[Start of section]

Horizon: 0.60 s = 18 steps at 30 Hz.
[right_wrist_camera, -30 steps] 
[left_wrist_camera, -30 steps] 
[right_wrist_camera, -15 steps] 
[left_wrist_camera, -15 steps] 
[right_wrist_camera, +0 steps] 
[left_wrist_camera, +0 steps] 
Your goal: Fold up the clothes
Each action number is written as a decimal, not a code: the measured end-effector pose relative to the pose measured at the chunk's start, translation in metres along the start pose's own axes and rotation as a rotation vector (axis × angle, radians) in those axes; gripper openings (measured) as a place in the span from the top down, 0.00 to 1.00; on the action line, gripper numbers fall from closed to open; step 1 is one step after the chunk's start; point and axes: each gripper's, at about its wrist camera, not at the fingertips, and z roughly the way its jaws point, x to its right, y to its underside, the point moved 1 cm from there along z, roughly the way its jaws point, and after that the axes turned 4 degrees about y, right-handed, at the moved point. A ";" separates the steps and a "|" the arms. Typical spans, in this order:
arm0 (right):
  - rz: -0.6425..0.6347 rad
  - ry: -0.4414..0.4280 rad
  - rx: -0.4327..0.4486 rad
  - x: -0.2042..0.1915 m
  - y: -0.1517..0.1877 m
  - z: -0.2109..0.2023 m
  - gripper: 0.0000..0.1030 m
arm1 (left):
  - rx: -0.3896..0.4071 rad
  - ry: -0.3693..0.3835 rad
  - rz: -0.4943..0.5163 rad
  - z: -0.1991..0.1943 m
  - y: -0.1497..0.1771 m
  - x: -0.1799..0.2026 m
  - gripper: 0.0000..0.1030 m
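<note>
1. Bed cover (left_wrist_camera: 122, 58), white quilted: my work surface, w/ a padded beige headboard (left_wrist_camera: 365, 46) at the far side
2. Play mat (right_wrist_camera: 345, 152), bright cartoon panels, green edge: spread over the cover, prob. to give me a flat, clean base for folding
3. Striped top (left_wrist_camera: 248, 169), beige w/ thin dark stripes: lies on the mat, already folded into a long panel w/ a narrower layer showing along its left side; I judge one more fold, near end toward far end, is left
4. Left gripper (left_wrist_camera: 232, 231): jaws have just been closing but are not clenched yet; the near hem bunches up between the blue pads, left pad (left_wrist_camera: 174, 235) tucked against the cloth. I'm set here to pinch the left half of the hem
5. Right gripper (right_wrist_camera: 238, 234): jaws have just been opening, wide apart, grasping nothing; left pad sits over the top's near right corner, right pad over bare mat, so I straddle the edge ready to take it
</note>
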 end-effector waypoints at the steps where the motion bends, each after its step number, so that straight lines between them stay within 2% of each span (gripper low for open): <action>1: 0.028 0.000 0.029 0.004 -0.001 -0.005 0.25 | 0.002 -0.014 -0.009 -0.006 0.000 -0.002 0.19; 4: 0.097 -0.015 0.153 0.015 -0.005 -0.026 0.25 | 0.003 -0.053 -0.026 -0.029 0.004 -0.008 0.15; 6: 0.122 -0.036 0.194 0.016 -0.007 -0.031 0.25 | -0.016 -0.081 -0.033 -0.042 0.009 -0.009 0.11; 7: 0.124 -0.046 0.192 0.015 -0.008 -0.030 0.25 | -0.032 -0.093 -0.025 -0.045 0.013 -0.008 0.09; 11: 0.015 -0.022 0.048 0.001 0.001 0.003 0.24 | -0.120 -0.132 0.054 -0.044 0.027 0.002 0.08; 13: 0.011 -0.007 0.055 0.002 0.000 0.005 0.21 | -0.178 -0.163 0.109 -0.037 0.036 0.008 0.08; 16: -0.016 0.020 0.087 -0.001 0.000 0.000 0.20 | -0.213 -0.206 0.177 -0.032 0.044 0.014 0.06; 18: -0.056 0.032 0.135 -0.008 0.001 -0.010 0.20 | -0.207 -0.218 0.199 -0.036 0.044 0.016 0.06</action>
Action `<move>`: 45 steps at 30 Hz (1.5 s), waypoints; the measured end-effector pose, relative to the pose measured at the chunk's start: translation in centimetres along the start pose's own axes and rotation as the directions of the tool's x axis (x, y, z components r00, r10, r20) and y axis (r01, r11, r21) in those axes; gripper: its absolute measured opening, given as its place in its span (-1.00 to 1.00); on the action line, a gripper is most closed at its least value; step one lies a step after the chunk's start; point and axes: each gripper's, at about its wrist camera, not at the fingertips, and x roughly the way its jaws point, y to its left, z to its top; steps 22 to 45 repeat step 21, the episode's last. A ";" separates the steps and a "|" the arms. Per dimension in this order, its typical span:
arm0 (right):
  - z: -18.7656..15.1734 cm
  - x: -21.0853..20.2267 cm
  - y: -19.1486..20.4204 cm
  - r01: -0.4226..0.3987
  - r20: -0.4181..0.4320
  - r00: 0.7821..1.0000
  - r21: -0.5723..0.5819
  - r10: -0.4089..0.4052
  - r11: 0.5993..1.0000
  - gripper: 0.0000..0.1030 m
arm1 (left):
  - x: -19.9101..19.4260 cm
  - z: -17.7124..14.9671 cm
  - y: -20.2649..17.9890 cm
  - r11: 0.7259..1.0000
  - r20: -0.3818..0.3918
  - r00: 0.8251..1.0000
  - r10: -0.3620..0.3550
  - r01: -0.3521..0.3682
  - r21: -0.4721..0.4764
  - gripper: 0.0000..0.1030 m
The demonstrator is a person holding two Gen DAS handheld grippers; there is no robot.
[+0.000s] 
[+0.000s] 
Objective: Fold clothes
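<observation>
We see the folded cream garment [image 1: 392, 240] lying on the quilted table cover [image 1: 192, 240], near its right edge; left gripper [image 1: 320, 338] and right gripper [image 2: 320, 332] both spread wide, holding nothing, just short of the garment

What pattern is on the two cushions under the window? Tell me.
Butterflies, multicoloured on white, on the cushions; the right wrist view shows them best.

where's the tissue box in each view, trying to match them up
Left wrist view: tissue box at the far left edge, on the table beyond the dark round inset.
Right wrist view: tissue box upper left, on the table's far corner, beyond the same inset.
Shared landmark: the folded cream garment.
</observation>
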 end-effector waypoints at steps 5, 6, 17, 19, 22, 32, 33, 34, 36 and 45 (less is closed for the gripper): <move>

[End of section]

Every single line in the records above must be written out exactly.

Horizon: 0.60 s = 18 steps at 30 Hz.
[right_wrist_camera, -30 steps] 
[left_wrist_camera, -30 steps] 
[right_wrist_camera, -15 steps] 
[left_wrist_camera, -15 steps] 
[right_wrist_camera, +0 steps] 
[left_wrist_camera, +0 steps] 
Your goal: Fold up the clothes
Each action number is written as a decimal, not a code: the measured end-effector pose relative to the pose measured at the chunk's start, translation in metres along the start pose's own axes and rotation as a rotation vector (axis × angle, radians) in those axes; gripper openings (measured) as a place in the span from the top down, 0.00 to 1.00; on the action line, gripper numbers fall from closed to open; step 1 is one step after the chunk's start; point and axes: each gripper's, at about its wrist camera, not at the fingertips, and z roughly the way its jaws point, x to its right, y to its underside, the point moved 1 cm from there along z, roughly the way its jaws point, and after that the axes turned 4 degrees about y, right-handed, at the moved point. A ";" separates the steps and a "|" the arms. Typical spans, in this order:
arm0 (right):
  - rz: -0.6425..0.6347 rad
  - ry: -0.4414..0.4280 rad
  - rx: -0.4327..0.4486 rad
  - x: -0.2042..0.1915 m
  - y: -0.1517..0.1877 m
  - z: -0.2109..0.2023 m
  - gripper: 0.0000..0.1030 m
arm1 (left):
  - rx: -0.3896..0.4071 rad
  - ry: -0.3693..0.3835 rad
  - rz: -0.4943..0.5163 rad
  - z: -0.1991..0.1943 m
  - y: -0.1497..0.1771 m
  - x: -0.1799..0.2026 m
  - gripper: 0.0000..0.1030 m
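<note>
1. Bed cover (left_wrist_camera: 122, 58), white quilted: my work surface, w/ a padded beige headboard (left_wrist_camera: 365, 46) at the far side
2. Play mat (right_wrist_camera: 345, 152), bright cartoon panels, green edge: spread over the cover, prob. to give me a flat, clean base for folding
3. Striped top (left_wrist_camera: 248, 169), beige w/ thin dark stripes: lies on the mat, already folded into a long panel w/ a narrower layer showing along its left side; I judge one more fold, near end toward far end, is left
4. Left gripper (left_wrist_camera: 232, 231): jaws have just been closing but are not clenched yet; the near hem bunches up between the blue pads, left pad (left_wrist_camera: 174, 235) tucked against the cloth. I'm set here to pinch the left half of the hem
5. Right gripper (right_wrist_camera: 238, 234): jaws have just been opening, wide apart, grasping nothing; left pad sits over the top's near right corner, right pad over bare mat, so I straddle the edge ready to take it
</note>
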 end-effector waypoints at the steps where the motion bends, each after its step number, so that straight lines between them stay within 2% of each span (gripper low for open): <action>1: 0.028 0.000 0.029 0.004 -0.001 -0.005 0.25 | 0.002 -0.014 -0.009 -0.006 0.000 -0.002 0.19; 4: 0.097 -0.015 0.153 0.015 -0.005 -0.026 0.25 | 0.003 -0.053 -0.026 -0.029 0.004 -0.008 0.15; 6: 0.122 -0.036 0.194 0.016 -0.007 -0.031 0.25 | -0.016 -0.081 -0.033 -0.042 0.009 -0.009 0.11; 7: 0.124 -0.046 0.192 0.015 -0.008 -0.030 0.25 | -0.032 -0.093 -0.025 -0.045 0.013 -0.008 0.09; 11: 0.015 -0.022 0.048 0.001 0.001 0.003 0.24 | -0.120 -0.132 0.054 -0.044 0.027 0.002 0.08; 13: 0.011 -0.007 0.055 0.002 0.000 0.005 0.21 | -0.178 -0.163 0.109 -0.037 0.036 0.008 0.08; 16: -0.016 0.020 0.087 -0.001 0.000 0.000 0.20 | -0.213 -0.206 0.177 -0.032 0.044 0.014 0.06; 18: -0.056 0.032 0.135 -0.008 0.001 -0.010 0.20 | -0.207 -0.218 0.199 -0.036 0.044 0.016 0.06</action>
Action `<move>`: 45 steps at 30 Hz (1.5 s), waypoints; the measured end-effector pose, relative to the pose measured at the chunk's start: translation in centimetres along the start pose's own axes and rotation as the directions of the tool's x axis (x, y, z components r00, r10, r20) and y axis (r01, r11, r21) in those axes; gripper: its absolute measured opening, given as its place in its span (-1.00 to 1.00); on the action line, a gripper is most closed at its least value; step one lies a step after the chunk's start; point and axes: each gripper's, at about its wrist camera, not at the fingertips, and x roughly the way its jaws point, y to its left, z to its top; steps 22 to 45 repeat step 21, the episode's last. A ";" separates the steps and a "|" the arms. Per dimension in this order, its typical span:
arm0 (right):
  - z: -18.7656..15.1734 cm
  - x: -21.0853..20.2267 cm
  - y: -19.1486..20.4204 cm
  - r01: -0.4226..0.3987
  - r20: -0.4181..0.4320
  - r00: 0.7821..1.0000
  - r21: -0.5723..0.5819
  - r10: -0.4089..0.4052
  - r11: 0.5993..1.0000
  - gripper: 0.0000..0.1030 m
arm1 (left):
  - x: -19.9101..19.4260 cm
  - z: -17.7124..14.9671 cm
  - y: -20.2649..17.9890 cm
  - r11: 0.7259..1.0000
  - r20: -0.3818..0.3918
  - r00: 0.8251..1.0000
  - r10: -0.3620..0.3550
  - r01: -0.3521..0.3682
  - r21: -0.4721..0.4764
  - gripper: 0.0000..0.1030 m
The demonstrator is a person holding two Gen DAS handheld grippers; there is no robot.
[+0.000s] 
[+0.000s] 
Objective: Fold clothes
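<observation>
We see the folded cream garment [image 1: 392, 240] lying on the quilted table cover [image 1: 192, 240], near its right edge; left gripper [image 1: 320, 338] and right gripper [image 2: 320, 332] both spread wide, holding nothing, just short of the garment

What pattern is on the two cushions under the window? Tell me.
Butterflies, multicoloured on white, on the cushions; the right wrist view shows them best.

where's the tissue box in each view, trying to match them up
Left wrist view: tissue box at the far left edge, on the table beyond the dark round inset.
Right wrist view: tissue box upper left, on the table's far corner, beyond the same inset.
Shared landmark: the folded cream garment.
</observation>
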 end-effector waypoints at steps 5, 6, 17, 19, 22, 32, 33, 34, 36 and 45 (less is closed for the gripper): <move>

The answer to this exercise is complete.